In the summer of 1995, sky surfers landed in my front yard. BMXers were in my backyard. And I decided to set up a lemonade stand.
While I may be pretty pro-corporate now, I can tell you I had a lot of entrepreneurial spirit as a kid. I’d make crafts to sell, help my mom with brownies for the bake sale, and do my best knocking door-to-door peddling my wrapping paper or candy. No matter where I moved, there was always someone needing to fundraise for something. I was on board. Since I’m feeling a little sporty this week, I wanted to share this with you.
If you look back to the summer 1995, I would have been 11, and we were still living in Newport, RI. We were in Navy housing at Fort Adams, a neat area that had rows of town houses surrounding all kinds of athletic fields, then the fort itself just beyond our backyard walls. Nothing really unusual ever happened: a few pick-up rugby or soccer games would start on a nice Sunday afternoon, and if it snowed enough, we might sled down one of the hills. Then a sky surfer parachuted onto the field in front of my house.
The X Games had landed.
Within a few days, the whole area was turned upside down. This was the first ever X Games, and it was a big opportunity for the city. People were pouring into the fort, walking by my front door, and waving. I told my mom, this was not an opportunity to be missed. (Ok, maybe it was more like begging for a lemonade stand, but I got the result I wanted).
Since this was my first serious gig, I’m going to share my tidbits of wisdom with you:
- Make a plan with another neighbor’s kid. Getting someone else onboard means there’s someone for you to sell with. You can watch each other’s money, and who’s really going to rip off two of you? Ok, well, at least you can have someone to talk to.
- Diversify your offerings, but they have to make sense. For us, we’d have juice and lemonade for the mornings. Then, for the afternoon, we’d add our cookies, popsicles, and any other baked good we threw a price tag on.
- “Hire” your mom for production. She probably knows as soon as you come up with any harebrained scheme, she’s going to be doing legwork…she is your mother. Make sure you’re extra well-behaved so she isn’t tempted to stop the ovens.
- Get customer-focused. Even if you’ve been sitting in the sun for hours (really bad for someone with my fair skin), you’ve got to be “on.” Smile, say hi, tell them jokes. You’re 11, you still can be turn on the adorable charm. Make it work for you.

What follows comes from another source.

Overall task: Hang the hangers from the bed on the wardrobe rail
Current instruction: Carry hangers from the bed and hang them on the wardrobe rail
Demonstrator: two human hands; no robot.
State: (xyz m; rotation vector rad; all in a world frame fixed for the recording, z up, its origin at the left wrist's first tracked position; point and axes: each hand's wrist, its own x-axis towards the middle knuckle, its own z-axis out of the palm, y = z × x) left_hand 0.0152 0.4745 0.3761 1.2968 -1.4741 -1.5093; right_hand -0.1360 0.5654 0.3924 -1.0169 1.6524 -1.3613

- Learn the power of the upsell. Say it with me now: “Would you like a popsicle to go with your lemonade?” Very easy, and because you’re pretty cute, people are usually onboard. Plus, it’s only 50¢ more. The price breaks are very important for the upsell to work.
- Invest your earnings wisely. I made an agreement with my parents: they could bank half my earnings for a future purchase, and I could spend the other half how I pleased. I bought two X Games t-shirts. Somehow, I knew I wanted something to document this pretty cool event going on around me.

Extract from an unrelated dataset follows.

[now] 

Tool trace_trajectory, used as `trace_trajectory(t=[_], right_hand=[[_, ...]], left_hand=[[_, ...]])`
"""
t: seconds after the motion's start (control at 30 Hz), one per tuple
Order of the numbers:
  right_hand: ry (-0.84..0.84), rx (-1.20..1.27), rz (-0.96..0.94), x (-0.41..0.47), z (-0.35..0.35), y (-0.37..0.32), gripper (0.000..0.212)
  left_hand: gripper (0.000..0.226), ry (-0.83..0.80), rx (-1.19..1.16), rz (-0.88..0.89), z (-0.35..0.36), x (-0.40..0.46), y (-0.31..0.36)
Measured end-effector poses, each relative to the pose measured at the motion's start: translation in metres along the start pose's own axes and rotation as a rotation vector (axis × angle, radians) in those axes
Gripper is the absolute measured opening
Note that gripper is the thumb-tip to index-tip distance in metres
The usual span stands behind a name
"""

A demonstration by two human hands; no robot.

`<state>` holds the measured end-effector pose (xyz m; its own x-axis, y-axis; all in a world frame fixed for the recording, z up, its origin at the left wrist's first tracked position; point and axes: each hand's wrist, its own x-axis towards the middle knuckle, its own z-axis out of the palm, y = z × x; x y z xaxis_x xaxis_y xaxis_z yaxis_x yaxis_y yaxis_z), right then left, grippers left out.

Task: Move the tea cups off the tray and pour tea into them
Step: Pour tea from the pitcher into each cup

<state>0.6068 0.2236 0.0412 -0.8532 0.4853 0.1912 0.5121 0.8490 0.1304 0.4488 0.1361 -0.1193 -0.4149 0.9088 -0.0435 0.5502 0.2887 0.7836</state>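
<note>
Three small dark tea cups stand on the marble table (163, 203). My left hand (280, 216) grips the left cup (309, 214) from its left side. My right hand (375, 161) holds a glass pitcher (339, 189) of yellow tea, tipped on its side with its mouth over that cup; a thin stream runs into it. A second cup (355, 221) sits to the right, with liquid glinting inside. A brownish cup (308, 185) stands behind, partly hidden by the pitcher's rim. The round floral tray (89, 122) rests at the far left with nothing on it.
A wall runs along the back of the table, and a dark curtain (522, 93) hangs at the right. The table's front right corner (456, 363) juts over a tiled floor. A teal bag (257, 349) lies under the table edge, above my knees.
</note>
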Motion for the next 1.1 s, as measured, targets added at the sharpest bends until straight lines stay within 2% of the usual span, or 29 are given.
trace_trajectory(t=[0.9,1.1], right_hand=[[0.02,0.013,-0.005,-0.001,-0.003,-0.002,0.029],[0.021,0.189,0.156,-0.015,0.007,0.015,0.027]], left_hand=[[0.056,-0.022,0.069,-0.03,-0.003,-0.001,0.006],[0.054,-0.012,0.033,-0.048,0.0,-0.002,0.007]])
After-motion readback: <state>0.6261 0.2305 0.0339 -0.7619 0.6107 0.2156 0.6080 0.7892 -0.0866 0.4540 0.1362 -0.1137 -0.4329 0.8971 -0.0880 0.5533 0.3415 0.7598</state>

I don’t remember the boredom, if I got sunburned, or exactly how much money we made. I do remember the faces. All the smiling faces, skateboarders, bikers, tourists and locals. Everyone saying “Hi” as they went to an event that has helped changed the face of sports.
That’s pretty awesome.
That’s pretty frickin’ cool, not going to lie.
Yeah…I thought it was (still do) 🙂
I loved how you applied these small business lessons from childhood to be relevant for “adult business life”. Very cool. Sounds like you were born with business-savvy. 🙂
Karina, I don’t know if I was born with it, but I have definitely picked up the business bug. There’s more to experience, but I do love the lessons I’ve learned from the lemonade stand 🙂
I love this story -particularly because of what you learned about the power of upselling!

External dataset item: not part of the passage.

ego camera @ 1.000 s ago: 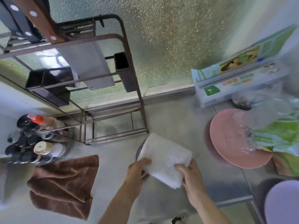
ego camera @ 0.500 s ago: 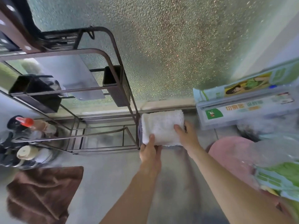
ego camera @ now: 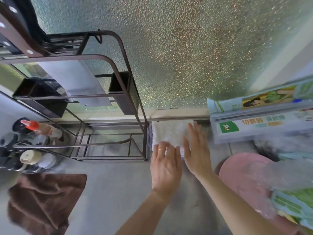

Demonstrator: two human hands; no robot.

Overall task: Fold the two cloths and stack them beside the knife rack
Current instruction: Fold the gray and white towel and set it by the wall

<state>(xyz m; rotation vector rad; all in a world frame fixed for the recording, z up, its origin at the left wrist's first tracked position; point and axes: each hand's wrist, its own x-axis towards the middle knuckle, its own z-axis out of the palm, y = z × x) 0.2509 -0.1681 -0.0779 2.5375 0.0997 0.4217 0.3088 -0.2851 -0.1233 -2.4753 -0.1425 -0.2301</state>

I tried something like this when I was about that age (perhaps that same summer!). My sibling and I took all our old toys and books that we didn’t want any more and put them on a table in our drive-way. Unfortunately we didn’t have any foot-traffic outside our house. No one passed our house. At all.
After a couple of hours we were bored and my sister and I returned to the house. My brother, however, was more determined and eventually netted a sale (who knows how!). In hindsight our business model was seriouly flawed but at least our parents allowed us to give it a go!
And my brother got to buy some extra sweets with his earnings.
Hi Adam! I know that it’s hard if the traffic isn’t there. That’s something I’ve learned in my regular job: you need to have an audience. Not everyone is going to have something so awesome a market just appears. It’d be really cool if that was the case though! And your brother’s determination sounds like it paid off a bit. Imagine what that determination would result in if there was some more foot-traffic?
Thanks for sharing!
In fact, many successful child entrepreneurs also equally succeeded in later life.
Good to hear, gives me motivation to keep kickin’ butt! Thanks!